## [To do]
Exactly as written, transcribe the data from its opening line through the line containing "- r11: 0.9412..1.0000". Leave every picture out.

## [Source data]
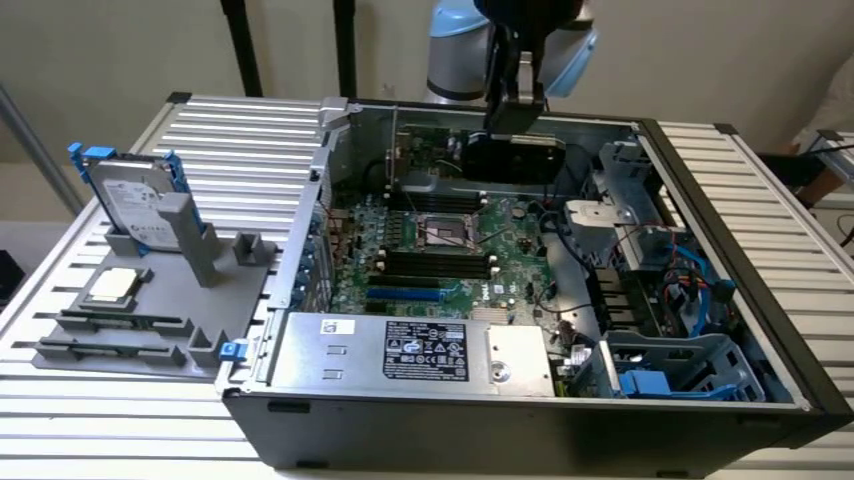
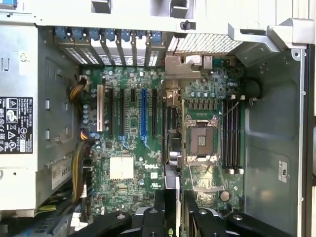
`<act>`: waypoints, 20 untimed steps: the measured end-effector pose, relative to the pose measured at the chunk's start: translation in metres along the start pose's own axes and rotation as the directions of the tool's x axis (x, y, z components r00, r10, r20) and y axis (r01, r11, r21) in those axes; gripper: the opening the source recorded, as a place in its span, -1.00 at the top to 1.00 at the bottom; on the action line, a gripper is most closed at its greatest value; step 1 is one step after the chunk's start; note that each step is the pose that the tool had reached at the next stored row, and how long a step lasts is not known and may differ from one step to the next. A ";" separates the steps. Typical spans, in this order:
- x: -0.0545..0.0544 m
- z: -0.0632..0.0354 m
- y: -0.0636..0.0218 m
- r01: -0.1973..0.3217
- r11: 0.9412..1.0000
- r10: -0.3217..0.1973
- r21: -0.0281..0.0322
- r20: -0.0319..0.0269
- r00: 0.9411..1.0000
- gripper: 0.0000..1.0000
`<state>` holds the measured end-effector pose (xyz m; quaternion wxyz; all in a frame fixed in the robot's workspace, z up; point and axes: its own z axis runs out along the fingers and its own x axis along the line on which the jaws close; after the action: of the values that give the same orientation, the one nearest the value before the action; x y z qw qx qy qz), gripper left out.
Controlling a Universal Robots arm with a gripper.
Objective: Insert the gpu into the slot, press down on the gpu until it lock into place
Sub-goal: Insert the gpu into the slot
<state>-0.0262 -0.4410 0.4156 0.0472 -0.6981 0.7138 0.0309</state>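
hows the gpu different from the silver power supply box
Colour: the gpu is black; the power supply box is silver with a label.
Pose: the gpu hangs in the gripper above the motherboard; the power supply box sits in the case by its near wall.
Size: the gpu looks smaller than the power supply box.
Both are rectangular.

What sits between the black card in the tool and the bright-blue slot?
In the wrist view, one black connector slot lies between the thin black card in the tool and the long bright-blue plastic slot.
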 end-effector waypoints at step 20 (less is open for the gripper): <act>0.033 0.0308 0.0386 0.000 1.000 0.000 0.001 0.000 1.000 0.48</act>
<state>-0.0647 -0.4700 0.3805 0.0475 -0.6980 0.7138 0.0307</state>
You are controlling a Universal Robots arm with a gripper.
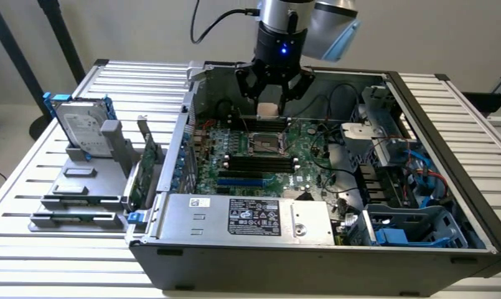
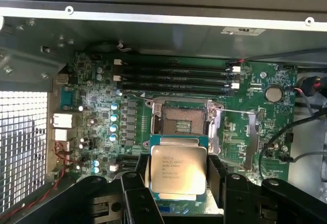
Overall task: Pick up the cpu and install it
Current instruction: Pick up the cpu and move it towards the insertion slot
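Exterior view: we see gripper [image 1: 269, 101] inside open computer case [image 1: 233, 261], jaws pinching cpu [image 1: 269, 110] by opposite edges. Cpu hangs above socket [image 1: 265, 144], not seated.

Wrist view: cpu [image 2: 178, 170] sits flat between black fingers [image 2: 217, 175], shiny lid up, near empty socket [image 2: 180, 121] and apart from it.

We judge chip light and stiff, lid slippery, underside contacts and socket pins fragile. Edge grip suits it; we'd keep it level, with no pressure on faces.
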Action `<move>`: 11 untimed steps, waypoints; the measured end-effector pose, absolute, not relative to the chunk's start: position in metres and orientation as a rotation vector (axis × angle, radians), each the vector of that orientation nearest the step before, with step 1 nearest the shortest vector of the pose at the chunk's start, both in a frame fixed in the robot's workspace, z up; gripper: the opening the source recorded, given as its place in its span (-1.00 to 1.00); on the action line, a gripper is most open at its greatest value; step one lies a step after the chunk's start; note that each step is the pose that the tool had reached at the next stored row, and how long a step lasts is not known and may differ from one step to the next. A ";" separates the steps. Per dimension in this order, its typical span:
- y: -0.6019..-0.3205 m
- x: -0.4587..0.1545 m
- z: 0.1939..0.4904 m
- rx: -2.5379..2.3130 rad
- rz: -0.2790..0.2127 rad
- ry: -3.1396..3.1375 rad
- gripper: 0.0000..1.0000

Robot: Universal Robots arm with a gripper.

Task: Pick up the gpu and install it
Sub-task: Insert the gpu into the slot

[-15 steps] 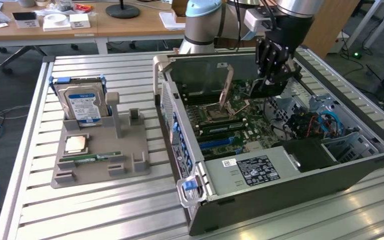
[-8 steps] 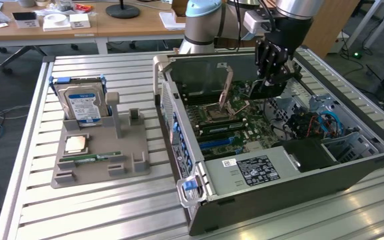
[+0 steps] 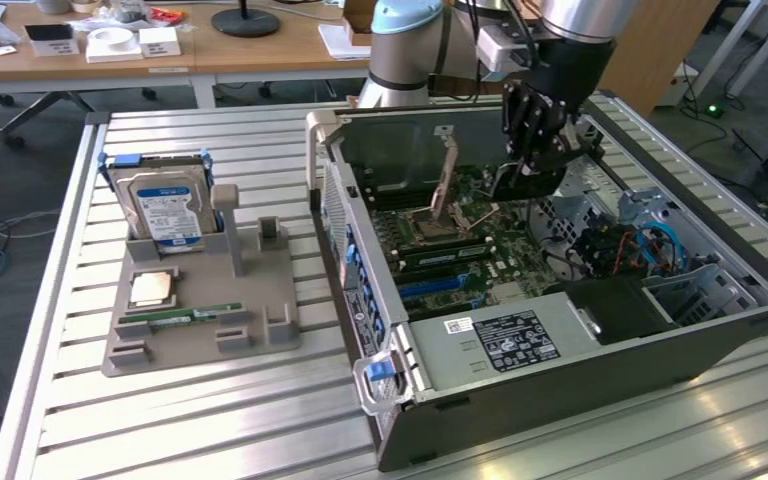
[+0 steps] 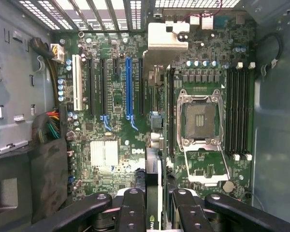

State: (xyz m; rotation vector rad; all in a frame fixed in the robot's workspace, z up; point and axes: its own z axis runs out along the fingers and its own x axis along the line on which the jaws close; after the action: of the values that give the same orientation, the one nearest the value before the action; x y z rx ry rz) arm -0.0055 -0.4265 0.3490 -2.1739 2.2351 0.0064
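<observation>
Holding the gpu (image 4: 153, 186) edge-down over the motherboard (image 4: 111, 96).
Fingers (image 4: 131, 212) pinch it between them; its long axis runs straight ahead of them, parallel to the blue slot (image 4: 129, 87) just beside.

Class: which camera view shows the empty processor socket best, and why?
The wrist view: it looks squarely down on the processor socket, with all four sides visible. The exterior view shows it from a slant, deep inside the case among the board's other parts.
</observation>
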 end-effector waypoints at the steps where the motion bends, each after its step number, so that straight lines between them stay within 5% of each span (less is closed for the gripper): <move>1: -0.426 -0.006 0.348 -2.173 0.005 2.235 -0.47; 11: -0.432 -0.013 0.346 -2.171 -0.005 2.227 -0.47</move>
State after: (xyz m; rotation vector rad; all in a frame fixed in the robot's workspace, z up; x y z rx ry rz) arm -0.0128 -0.4317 0.3455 -2.1714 2.2266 -0.0053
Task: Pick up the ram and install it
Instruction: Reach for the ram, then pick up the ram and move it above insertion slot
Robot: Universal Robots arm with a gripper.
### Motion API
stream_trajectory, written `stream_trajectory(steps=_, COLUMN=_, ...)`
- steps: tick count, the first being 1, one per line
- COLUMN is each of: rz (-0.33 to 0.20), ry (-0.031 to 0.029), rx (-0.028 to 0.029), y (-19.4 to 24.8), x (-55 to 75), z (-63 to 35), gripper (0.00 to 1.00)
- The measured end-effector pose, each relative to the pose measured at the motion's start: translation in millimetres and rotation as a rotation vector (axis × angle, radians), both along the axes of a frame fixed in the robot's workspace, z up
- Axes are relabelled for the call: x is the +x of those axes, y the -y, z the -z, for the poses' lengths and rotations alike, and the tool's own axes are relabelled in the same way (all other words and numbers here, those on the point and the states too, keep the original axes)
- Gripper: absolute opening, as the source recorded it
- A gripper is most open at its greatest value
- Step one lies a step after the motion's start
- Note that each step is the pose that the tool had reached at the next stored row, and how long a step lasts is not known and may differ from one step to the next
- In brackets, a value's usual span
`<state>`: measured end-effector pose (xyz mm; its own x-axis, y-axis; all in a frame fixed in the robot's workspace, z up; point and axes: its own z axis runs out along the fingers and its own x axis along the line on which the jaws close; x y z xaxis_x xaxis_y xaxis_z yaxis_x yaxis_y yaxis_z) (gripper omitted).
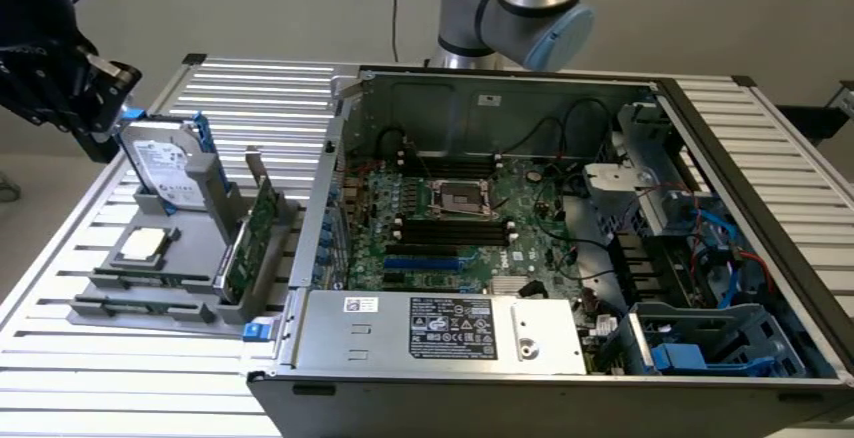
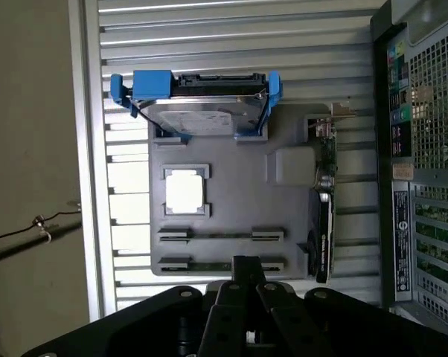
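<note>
Exterior view: the gripper (image 1: pixel 94 138) hangs at the upper left of the frame, just beside the hard drive (image 1: pixel 167 163) that stands on the grey tray (image 1: pixel 94 283). Its fingers are pressed together and carry nothing. The ram (image 1: pixel 134 308) sits low in that tray, in the lower left of the frame, set on edge between two grey end blocks. A second stick (image 1: pixel 154 280) lies parallel to it, closer to the processor (image 1: pixel 144 246). So the ram lies down-frame from the claw and well apart from it, with the drive and the processor between them. Its long axis runs nearly across the frame, from left to right.

In the wrist view the closed fingertips of the gripper (image 2: pixel 246 268) line up over the ram (image 2: pixel 209 265), roughly at the middle of its length, and its long axis runs crosswise to them. I'd judge the claw is poised high above it, not touching.
</note>
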<state>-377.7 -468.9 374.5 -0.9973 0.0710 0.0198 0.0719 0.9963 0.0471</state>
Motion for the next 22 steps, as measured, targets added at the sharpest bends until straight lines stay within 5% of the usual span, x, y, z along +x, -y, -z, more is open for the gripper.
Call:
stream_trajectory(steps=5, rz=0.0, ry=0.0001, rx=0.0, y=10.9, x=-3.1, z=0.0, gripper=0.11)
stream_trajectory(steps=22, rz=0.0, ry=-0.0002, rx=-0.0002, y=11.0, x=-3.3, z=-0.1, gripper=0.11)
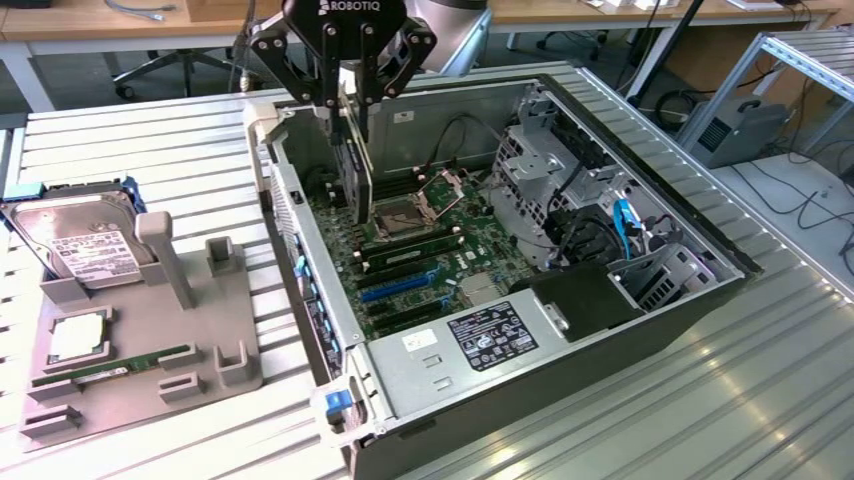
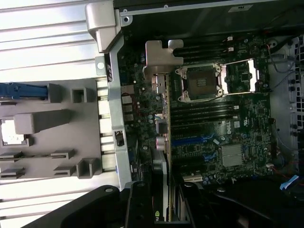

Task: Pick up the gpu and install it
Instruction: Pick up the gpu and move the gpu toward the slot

## [Result]
`<act>`: waypoints, 20 untimed steps: the measured end-effector pose, relative to the pose measured at the chunk's start: translation in metres along the start pose's own axes and rotation as the directions of the tool's x axis (x, y, z components r00, r10, r20) and y axis (r01, r11, r21) in those axes; gripper: the opening the source recorded, as a place in its span, -1.00 at the top to 1.00 at the bottom; on the action line, a gripper is most closed at its greatest value; step 1 is one step after the chunk's start; note that each step is the pose that the tool had reached at the next stored row, and how long a step lasts is not known and may differ from one step to the next. A ";" separates the steps. Typical spans, in this order:
- x: -0.0545..0.0544 m
- z: -0.0632..0.0354 m
- y: -0.0636..0.0218 m
- r01: -0.1973..0.3217
- r11: 0.9412..1.0000

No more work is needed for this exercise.